» Exercise aim: Below are records. Copy every line with "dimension" in it.

--- Material provided ---

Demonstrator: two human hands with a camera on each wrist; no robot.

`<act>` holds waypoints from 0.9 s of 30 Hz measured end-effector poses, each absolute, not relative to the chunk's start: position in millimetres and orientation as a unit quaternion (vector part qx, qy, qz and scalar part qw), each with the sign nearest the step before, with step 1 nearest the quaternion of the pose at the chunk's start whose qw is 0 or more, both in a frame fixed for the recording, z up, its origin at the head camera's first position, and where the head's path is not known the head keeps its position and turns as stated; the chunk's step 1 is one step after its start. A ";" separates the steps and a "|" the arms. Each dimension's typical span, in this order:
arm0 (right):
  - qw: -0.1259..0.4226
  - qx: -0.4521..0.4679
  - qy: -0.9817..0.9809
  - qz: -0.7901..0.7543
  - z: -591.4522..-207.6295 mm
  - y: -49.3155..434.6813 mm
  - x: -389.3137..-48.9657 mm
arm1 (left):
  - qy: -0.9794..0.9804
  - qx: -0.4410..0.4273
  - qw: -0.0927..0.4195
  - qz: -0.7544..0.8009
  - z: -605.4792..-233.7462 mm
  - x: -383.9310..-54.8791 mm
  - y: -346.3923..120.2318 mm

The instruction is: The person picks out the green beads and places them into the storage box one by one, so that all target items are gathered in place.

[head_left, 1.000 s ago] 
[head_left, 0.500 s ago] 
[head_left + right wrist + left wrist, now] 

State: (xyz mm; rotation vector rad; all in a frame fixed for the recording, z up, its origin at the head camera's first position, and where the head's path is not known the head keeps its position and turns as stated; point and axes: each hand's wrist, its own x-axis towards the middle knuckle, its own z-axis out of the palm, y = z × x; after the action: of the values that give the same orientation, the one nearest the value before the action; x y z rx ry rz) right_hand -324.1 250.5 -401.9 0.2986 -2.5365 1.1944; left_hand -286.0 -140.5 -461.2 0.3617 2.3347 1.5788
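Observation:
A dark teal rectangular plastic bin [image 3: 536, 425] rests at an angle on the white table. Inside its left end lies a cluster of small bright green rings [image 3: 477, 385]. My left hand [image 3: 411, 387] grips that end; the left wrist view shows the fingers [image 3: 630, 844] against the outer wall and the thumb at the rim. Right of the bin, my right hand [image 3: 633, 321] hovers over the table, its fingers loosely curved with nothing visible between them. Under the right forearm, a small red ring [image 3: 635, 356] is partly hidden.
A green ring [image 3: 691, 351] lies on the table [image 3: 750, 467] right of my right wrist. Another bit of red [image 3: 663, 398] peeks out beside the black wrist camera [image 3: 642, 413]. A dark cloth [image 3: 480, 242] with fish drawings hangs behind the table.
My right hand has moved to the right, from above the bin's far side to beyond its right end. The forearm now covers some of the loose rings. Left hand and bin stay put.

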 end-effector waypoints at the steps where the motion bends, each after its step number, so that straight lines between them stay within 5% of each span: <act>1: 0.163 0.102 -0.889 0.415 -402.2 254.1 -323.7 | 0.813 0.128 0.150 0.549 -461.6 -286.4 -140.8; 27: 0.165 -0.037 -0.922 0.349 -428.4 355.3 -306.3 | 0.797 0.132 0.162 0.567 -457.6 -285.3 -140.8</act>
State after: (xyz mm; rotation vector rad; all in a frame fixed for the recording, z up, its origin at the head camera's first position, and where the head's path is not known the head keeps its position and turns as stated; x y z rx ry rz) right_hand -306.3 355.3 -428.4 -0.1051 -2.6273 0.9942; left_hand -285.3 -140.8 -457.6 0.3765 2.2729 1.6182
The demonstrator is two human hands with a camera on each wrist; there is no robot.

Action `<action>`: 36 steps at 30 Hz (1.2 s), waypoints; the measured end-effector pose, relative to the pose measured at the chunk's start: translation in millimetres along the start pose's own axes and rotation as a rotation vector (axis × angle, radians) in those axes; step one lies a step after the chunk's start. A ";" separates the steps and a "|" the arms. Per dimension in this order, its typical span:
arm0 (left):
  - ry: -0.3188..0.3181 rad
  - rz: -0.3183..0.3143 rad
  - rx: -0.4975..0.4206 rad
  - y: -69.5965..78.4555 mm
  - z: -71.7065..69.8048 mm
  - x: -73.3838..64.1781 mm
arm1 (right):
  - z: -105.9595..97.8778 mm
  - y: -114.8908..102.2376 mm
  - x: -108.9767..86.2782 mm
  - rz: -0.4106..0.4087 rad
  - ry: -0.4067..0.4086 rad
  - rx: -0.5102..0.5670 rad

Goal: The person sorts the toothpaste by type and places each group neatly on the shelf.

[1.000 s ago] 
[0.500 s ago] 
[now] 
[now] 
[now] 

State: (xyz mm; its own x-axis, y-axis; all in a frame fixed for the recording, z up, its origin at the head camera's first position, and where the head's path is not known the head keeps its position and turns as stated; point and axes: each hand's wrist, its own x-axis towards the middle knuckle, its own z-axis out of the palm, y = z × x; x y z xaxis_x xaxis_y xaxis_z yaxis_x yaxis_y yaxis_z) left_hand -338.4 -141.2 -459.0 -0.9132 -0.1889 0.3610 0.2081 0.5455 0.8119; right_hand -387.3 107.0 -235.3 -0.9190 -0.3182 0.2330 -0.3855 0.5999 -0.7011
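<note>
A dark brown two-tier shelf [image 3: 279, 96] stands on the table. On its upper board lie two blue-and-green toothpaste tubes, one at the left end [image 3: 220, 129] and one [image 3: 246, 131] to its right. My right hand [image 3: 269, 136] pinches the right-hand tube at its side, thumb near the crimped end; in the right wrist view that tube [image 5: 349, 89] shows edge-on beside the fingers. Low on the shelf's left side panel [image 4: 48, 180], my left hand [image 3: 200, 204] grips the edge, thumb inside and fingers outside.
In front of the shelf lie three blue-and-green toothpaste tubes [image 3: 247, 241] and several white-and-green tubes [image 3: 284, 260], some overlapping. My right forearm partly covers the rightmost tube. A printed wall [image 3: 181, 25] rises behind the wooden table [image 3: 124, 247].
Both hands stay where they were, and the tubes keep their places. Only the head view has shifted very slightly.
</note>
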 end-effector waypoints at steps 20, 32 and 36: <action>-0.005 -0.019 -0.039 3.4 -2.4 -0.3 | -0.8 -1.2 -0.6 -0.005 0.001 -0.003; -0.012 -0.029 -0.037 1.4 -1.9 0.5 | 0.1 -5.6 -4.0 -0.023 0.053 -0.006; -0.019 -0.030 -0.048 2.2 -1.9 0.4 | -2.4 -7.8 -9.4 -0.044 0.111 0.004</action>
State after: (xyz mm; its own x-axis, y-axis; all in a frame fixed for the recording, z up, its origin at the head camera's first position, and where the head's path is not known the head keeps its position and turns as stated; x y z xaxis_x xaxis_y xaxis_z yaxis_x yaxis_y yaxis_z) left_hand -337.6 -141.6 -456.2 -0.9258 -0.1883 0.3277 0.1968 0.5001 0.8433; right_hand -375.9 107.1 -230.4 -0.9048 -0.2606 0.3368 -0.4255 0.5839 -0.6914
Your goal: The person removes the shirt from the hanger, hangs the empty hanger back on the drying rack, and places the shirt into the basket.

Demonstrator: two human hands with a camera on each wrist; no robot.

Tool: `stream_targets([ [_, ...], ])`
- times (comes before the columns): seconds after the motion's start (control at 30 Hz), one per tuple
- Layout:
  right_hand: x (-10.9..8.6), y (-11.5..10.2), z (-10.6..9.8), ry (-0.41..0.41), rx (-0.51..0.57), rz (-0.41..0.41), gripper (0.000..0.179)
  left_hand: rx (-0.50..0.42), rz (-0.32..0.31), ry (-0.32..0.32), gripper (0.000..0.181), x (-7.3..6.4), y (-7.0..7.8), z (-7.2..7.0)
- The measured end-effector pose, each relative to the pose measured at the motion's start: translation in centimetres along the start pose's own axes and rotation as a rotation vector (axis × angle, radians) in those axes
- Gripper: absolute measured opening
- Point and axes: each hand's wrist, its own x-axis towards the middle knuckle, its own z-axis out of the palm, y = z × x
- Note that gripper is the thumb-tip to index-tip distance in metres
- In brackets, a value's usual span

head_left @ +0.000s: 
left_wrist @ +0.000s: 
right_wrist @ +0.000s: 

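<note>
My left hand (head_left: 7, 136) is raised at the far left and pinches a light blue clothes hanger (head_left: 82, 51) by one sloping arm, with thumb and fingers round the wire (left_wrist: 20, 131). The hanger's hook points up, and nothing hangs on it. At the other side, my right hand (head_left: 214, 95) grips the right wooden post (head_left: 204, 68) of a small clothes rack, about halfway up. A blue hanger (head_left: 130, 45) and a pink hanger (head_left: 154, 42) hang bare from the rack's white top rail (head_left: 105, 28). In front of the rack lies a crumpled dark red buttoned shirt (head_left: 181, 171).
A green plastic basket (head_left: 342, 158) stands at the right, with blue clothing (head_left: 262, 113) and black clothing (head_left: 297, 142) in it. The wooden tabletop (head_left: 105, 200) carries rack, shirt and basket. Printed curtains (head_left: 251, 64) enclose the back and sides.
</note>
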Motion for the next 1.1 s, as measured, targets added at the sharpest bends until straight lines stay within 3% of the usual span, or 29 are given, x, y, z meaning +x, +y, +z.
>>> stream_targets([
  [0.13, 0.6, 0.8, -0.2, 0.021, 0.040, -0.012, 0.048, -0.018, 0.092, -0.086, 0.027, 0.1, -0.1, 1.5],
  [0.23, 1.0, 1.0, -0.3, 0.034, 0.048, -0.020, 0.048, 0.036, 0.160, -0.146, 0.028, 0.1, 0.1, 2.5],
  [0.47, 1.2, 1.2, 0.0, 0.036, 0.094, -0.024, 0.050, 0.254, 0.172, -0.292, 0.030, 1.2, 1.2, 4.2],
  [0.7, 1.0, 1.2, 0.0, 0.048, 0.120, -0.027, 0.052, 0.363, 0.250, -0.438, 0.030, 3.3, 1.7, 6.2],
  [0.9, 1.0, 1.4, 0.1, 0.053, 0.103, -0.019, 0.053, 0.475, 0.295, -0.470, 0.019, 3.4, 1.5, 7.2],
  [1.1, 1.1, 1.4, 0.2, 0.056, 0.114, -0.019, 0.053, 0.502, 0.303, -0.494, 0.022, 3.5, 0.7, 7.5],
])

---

» Exercise solution:
`<act>` holds waypoints from 0.9 s of 30 Hz measured end-effector poses, each absolute, not relative to the chunk's start: position in millimetres and orientation as a unit quaternion (vector part qx, qy, qz and scalar part qw), each with the sign nearest the step before, with step 1 nearest the quaternion of the pose at the chunk's start whose qw is 0 or more, both in a frame fixed for the recording, z up, its origin at the head camera's first position, and where the head's path is not known the head keeps its position and turns as stated; the chunk's step 1 is one step after its start. A ";" separates the steps and a "|" the arms. Each dimension's typical span, in this order:
Action `<action>`: 36 steps at 30 Hz (1.2 s), waypoints; the measured end-effector pose, relative to the pose measured at the chunk's start: translation in millimetres along the start pose's own axes and rotation as a rotation vector (axis × angle, radians) in those axes; step one lies a step after the chunk's start. A ";" separates the steps and a "|" the arms. Per dimension in this order, its typical span:

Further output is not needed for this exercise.